Your goal ▸ In the lines below, output everything from the first line through the line containing "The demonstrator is" exactly as it is. Pictures are not part of the output.

Data shown ▸
..........
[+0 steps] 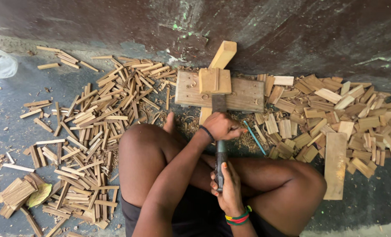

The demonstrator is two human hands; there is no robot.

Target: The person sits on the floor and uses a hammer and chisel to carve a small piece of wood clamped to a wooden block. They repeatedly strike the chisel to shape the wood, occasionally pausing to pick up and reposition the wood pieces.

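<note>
Sitting cross-legged on the floor, the person works at a wooden block (pixel 243 94). Left of the block lie thin sticks (pixel 94 131). The left hand (pixel 221 126), just below the block, presses closed on the blade (pixel 219 103) near its tip; the right hand (pixel 227 188), lower, is wrapped around the handle (pixel 221 169). The tool looks stiff, heavy, sharp-edged, safest gripped by that handle. Right of the block, chips (pixel 336 114) pile up.
</note>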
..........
Reply to the exercise ▸
[+0 steps] 

The demonstrator is two human hands; there is no robot.

This exercise calls for no further output.